My sarcasim meter is broken, so I have no idea if this is a joke or not. I was not being sexist or ageist descibing the pair - merely descriptive. You post is sexist, assuming that I only had issues with the woman - you don't mention the man or the fact that I identified him as 40ish (my age as well, I should add) - and needlessly knee-jerk stereotypical. If your post is not a joke, the tone would suggest you two are related, that's for sure. 

I didn't say, nor do I think she should have been ignored due to her age or sex. She should be ignored because she is a looney.


----------



## SilasCL (Jun 14, 2004)

I often see riders standing there and see riders having to adjust their lines as they enter the parking lot. Do I think you committed a grave sin? Of course not...I wouldn't even have mentioned it to you if I was there.

But a lot of people wait there, clog up traffic for cyclists and drivers, and are generally oblivious about it. You may have been paying attention and in a position where people are likely to see you with plenty of time, but it's a blind corner, and I don't think this lady would've flipped out if you were an inch from the shoulder...so there's probably some truth to what she was saying.


----------



## happy fun ball (Aug 11, 2005)

The ageist misogynistic menace store called . . .


----------



## barry1021 (Nov 27, 2005)

I was riding on the back roads of Cave Creek Az, when I woman pulled up next to me and told me that I should not be on the road becasue there is no bike lane. She took off before I had a chance to explain the rules of the road to her, so I just muttered an obscenity into the wind, and continued. You can't please eveyone, so ya gotta please yourself.....

b21


----------



## walrus (Jan 29, 2004)

I think they have a section over at craigs lists for this kind of post, missed connections.

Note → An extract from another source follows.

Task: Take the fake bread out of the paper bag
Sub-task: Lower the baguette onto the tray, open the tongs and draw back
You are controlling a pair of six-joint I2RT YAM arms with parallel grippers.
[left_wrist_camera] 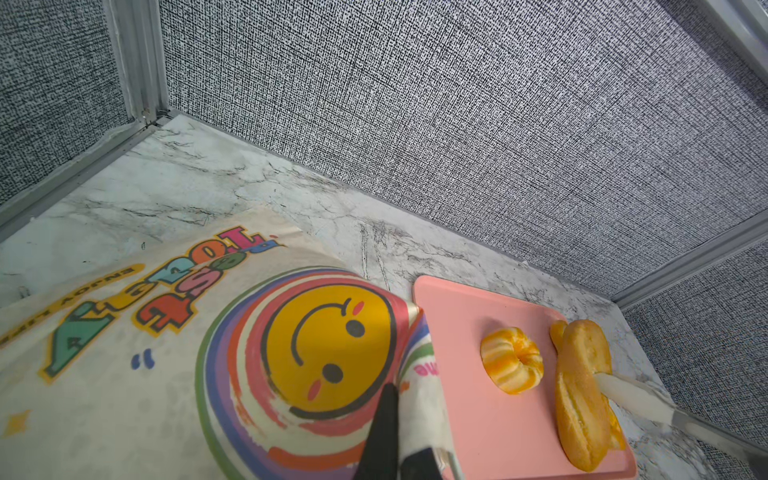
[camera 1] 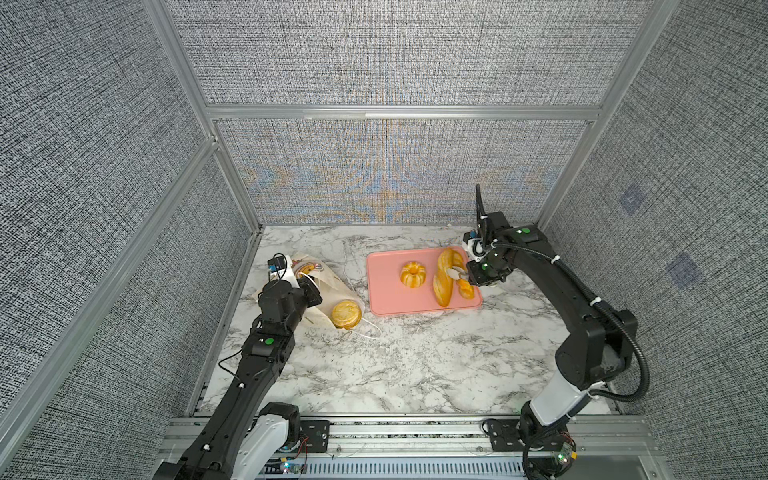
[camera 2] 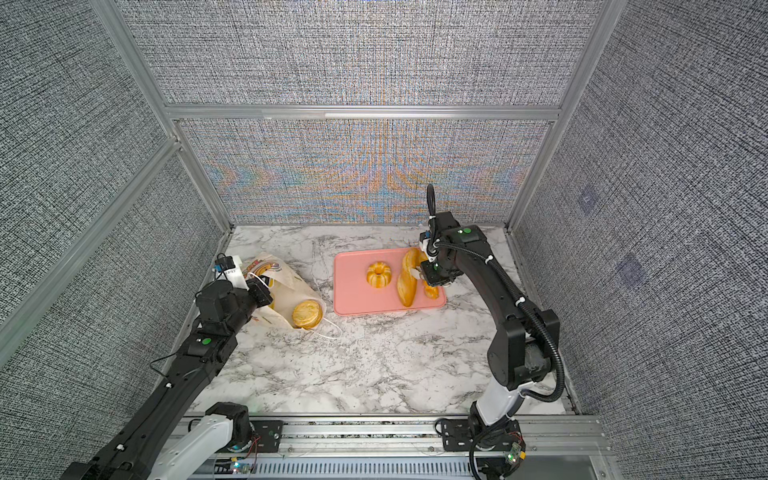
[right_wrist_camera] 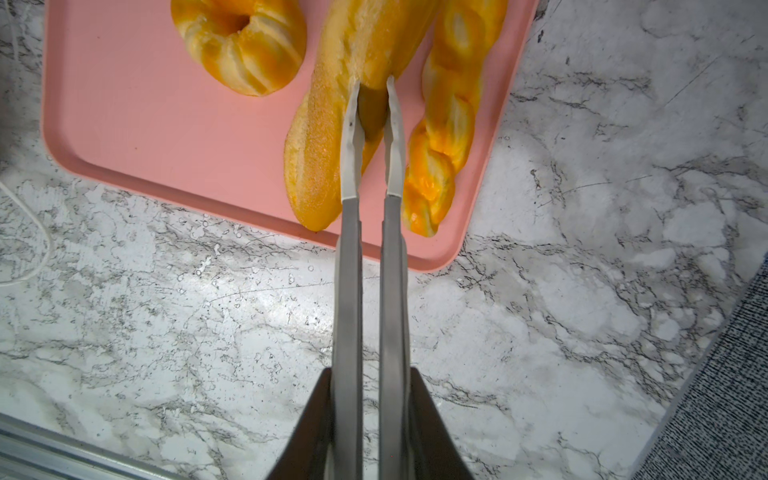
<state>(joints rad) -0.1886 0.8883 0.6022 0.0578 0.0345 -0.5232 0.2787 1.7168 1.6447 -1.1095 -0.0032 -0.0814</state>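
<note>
The paper bag (camera 1: 328,286) (camera 2: 286,291) lies on its side at the table's left, smiley print up (left_wrist_camera: 332,345). A round golden bun (camera 1: 345,313) (camera 2: 307,313) sits in its mouth. My left gripper (camera 1: 311,289) (left_wrist_camera: 401,415) is shut on the bag's edge. On the pink tray (camera 1: 382,291) (right_wrist_camera: 145,124) are a ring bun (camera 1: 412,274) (right_wrist_camera: 241,41), a long loaf (camera 1: 444,276) (right_wrist_camera: 328,137) and a twisted roll (camera 1: 465,289) (right_wrist_camera: 449,124). My right gripper (camera 1: 471,276) (right_wrist_camera: 372,376) is shut on metal tongs (right_wrist_camera: 348,270). The tong tips pinch the long loaf's middle.
A white cord handle (camera 1: 370,328) trails from the bag's mouth onto the marble table (camera 1: 415,365). Grey fabric walls with aluminium posts close in the back and both sides. The tray's right edge lies near the right wall.
</note>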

http://sfbay.craigslist.org/cgi-bin/personals.cgi?category=mis


----------



## California L33 (Jan 20, 2006)

*Chill*



txzen said:


> Wait. Before I go off, let me rant.
> 
> Sunday, a beautiful day in the Bay Area. I’m returning from my ride and on the way back home to SF, stop at the stop sign at the top of the parking lot near the Bridge to enjoy the view, the bikes, and to hydrate. This is the usual resting place before everyone goes to/from Sausalito or the headlands loop. It’s mid-morning, little traffic. I stop on the side, facing downhill to the bridge with the direction of traffic, just past the curve and am the lone cyclist there.
> 
> ...


Better to rant here than rant there. Those folks won't listen to you, and if you "roll over there" you're the aggressor and the one in handcuffs (if you're lucky. The guy who pulls out a gun and unloads it into somebody's head is usually a "quite white guy in his 40s.") Are you an ageist misogynist? Maybe, but the folks critiquing you are aging, elitist, anti freedom of speech hippies  

If I were to analyze what happened the lady probably wasn't really mad at you, but at Critical Mass (and I was furious with it), and was just venting. Or maybe she was just a jerk.


----------